=== Task details ===
The listing that follows must be retyped exactly, without its pictures.

=== Source material ===
=====

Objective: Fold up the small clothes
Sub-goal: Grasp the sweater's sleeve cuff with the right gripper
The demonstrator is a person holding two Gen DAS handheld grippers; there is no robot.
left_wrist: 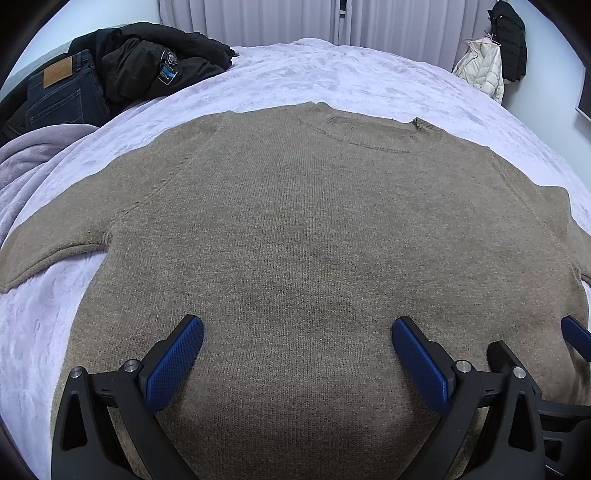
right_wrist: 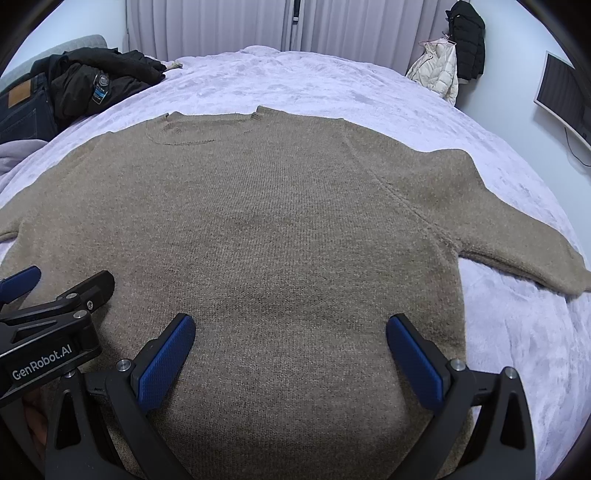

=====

=== Task response ===
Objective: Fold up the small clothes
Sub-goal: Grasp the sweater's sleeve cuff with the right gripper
The demonstrator is a person holding two Gen DAS handheld grippers; there is no robot.
left_wrist: 
right_wrist: 

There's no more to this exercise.